Bir casus filmi olmanın yanı sıra Ajanlar İş Başında, mizahi unsurlarının büyük bir bölümünü iki ana karakteri arasındaki çatışmadan beslenerek sağlıyor. Lance ve Walter klasik bir garip ikili. Lance oldukça tek düze bir karakter. Özgüvenli, spot ışıklarının altında olmayı seven bir kahraman. Bunun için Will Smith’ten daha uygun bir karizma düşünelemezdi diye ekliyor Quane. Walter ise daha zorlayıcı biri çünkü tipik bir inek olmasını istemedik. Hepimizin bu harika aksiyon kahramanın ne olduğu hakkında fikrimiz var ancak Walter keşfetmesi çok daha zor biri. Bu karakterin samimi olduğundan emin olmak istedik.
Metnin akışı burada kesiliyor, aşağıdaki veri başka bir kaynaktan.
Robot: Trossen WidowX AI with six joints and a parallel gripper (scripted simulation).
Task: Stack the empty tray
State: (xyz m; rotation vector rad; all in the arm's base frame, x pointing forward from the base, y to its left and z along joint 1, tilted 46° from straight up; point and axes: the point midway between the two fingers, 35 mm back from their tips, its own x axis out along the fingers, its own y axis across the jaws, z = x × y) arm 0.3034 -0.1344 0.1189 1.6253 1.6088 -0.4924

Bu yüzden çocuklar başta Lance Sterling gibi olmak isteyecekler ancak aslında gerçek kahramanın Walter gibi kendi içlerinde olduğunu fark edecekler.

Pek yakında vizyona girecek bu animasyon tanıdık sesleri, zekice tasarlanmış kurgusu ve aşina olduğumuz bir türün garip bir şekilde ele alınmasıyla eğlenceli dakikalar vaadediyor.